So KM boils down to this, "I don't know what I am, so I'll make sure you don't know what you are." Or, "I can't do what I promise, so hey, look at this...."

Try defining KM as if no infrastructure is necessary at all, and then maybe, we'll get there. The only problem is that we wouldn't have anything to sell, and no reason to go there. So sell everything and don't ask any real questions.

David Locke

By social, you mean centralized. I've come across a paper on address-free architecture that emerges from diffusion gradients and flooding.
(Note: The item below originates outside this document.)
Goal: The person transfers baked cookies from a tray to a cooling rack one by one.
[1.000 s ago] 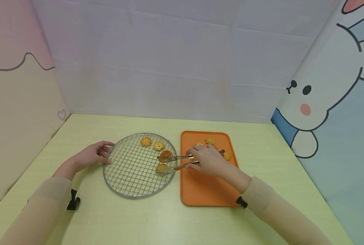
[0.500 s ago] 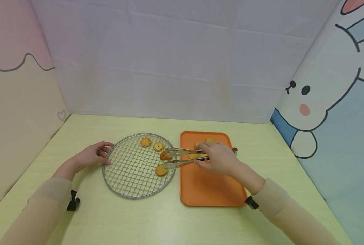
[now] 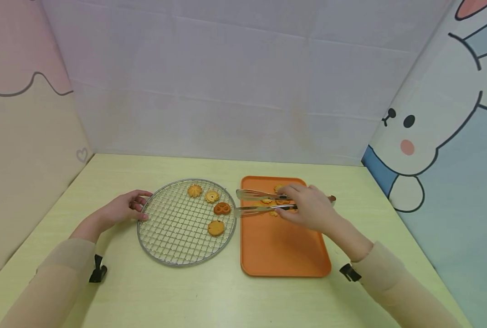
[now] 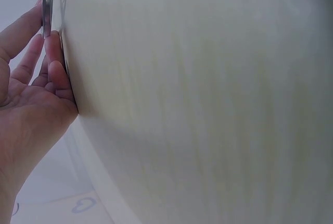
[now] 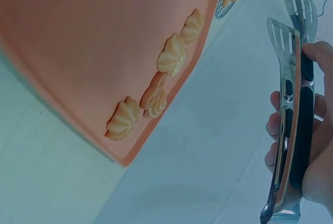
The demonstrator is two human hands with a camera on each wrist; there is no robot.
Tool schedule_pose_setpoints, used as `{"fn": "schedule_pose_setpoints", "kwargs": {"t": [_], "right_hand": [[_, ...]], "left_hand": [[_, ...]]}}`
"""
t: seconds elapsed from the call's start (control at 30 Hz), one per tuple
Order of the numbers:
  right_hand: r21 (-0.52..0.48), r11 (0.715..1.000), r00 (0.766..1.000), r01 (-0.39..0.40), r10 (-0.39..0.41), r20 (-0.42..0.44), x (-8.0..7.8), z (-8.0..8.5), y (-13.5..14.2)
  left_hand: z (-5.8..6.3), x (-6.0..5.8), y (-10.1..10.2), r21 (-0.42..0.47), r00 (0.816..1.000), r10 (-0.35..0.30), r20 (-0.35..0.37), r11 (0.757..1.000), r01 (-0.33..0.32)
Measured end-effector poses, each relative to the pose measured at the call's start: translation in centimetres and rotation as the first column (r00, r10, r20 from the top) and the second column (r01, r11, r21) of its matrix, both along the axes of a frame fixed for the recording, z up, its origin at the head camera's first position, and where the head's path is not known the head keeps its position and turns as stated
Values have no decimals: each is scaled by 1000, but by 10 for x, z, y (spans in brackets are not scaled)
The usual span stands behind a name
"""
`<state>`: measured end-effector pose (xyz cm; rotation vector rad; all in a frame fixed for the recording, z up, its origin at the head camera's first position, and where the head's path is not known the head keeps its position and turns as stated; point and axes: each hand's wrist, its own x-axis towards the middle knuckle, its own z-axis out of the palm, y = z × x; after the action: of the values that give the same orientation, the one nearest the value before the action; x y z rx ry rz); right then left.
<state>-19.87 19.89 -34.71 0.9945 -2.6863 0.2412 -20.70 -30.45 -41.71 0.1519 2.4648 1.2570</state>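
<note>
- The orange tray is lying on the counter.
- Left of it, the round wire rack is resting.
- The left hand, half-curled, is holding its rim.
- The right hand is gripping metal tongs over the tray, long axis crosswise, parted slotted tips pointing left.
- Ridged cookies are lying toward the tray's far end.

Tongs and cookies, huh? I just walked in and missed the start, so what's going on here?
A person's right hand holds metal tongs above an orange tray, spread apart with nothing between their tips. The left hand holds the rim of a round wire rack. At this moment, four cookies lie on the rack, and several more cookies lie toward the tray's far end, partly hidden in the head view.
</note>
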Motion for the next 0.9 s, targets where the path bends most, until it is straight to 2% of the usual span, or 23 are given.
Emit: {"fn": "schedule_pose_setpoints", "kwargs": {"t": [0.47, 0.9], "right_hand": [[22, 998, 998, 54, -53, -47, -3, -8, 19], [48, 997, 995, 68, -65, -70, -7, -15, 27]], "left_hand": [[-2, 0, -1, 6, 1000, -1, -9, 1000, 1], [-4, -2, -2, -8, 1000, 2, -15, 1000, -3]]}}
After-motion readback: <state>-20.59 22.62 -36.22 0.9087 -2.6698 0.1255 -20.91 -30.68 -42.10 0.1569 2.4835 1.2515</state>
In diffusion, one node expresses a want to those nodes known to it. Those nodes either provide the wanted, or forward the want to those nodes known to them. This goes on until the want can be serviced, then that service is sent back via the path that it travelled. The layers constitute a gradient.
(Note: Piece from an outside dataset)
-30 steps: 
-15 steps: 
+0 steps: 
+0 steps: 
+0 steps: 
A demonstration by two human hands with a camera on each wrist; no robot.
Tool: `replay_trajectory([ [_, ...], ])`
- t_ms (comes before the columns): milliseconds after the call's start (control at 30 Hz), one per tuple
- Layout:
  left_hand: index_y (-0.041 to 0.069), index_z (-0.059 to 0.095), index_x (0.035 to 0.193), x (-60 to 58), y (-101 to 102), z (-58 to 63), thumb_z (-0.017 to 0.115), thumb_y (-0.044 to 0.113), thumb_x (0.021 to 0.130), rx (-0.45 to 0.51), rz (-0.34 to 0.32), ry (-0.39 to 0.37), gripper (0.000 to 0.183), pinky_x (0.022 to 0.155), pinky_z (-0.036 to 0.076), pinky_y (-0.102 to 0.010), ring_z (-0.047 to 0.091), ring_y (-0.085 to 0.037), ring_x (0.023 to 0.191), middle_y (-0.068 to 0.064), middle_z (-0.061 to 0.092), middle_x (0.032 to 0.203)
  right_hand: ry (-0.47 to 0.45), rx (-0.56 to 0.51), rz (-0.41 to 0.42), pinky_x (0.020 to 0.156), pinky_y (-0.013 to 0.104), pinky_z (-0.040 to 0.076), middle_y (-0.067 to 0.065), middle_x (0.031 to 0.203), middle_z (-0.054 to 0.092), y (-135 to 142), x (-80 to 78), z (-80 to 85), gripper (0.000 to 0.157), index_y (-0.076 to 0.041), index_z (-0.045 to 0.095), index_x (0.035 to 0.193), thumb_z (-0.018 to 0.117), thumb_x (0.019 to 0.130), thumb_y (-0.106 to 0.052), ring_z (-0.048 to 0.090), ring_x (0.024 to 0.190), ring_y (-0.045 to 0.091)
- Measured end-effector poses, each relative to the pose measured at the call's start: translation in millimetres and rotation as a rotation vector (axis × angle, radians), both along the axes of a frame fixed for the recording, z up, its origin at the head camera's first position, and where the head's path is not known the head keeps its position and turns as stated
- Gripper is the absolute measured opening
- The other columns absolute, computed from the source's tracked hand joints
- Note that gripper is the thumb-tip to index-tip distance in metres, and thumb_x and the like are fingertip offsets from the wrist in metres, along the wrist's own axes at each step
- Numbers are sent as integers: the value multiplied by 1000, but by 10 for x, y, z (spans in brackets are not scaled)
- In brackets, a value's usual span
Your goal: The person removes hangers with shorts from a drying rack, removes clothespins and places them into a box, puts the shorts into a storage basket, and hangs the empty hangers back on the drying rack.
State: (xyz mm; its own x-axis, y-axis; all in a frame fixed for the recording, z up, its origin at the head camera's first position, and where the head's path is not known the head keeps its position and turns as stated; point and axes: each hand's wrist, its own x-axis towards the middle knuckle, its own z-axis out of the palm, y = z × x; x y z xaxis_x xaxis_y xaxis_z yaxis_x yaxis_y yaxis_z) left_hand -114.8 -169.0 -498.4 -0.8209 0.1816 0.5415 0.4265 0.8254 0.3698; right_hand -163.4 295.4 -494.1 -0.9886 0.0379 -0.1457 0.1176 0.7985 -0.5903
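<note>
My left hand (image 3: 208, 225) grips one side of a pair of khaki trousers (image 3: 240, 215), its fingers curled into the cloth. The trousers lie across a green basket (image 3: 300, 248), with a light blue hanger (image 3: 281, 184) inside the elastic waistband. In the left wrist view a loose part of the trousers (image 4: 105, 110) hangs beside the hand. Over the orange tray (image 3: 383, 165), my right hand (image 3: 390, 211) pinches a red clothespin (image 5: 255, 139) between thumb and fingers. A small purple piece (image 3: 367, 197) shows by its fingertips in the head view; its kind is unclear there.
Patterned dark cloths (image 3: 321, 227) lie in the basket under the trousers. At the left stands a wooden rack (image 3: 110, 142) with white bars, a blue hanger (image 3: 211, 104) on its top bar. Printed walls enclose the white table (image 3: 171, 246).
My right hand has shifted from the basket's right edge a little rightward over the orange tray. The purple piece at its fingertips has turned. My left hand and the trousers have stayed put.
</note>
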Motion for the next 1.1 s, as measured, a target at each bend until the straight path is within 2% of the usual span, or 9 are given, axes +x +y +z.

Flooding is similar. Yell out into a room "Sort yourself out with A's by the door. And, in less than n squared time, the room is sorted. No centrality involved.

This stuff is both faster, cheaper than centrality. True distribution is yet to be achieved.

There is a long way to go. And, Web 2.0 is utterly a distraction. But, KM must go on distracting itself, as it is a distraction.

Garsett Larosse

I like Swicky and Frappr.
The challenge, it seems to me, is to integrate social search in the organisation's social assets.
For example, we've added Swicky-like functionality to a competitor research extranet. Frappr is a good tool to integrate to any geographically distributed organisation.

Bryan Alexander

What about using Google search strings (like this one) in other web 2.0 apps, like blogs or wikis? The social affordances of the latter then add social power to the former. Perhaps this is second-order social, in your terms, Denham.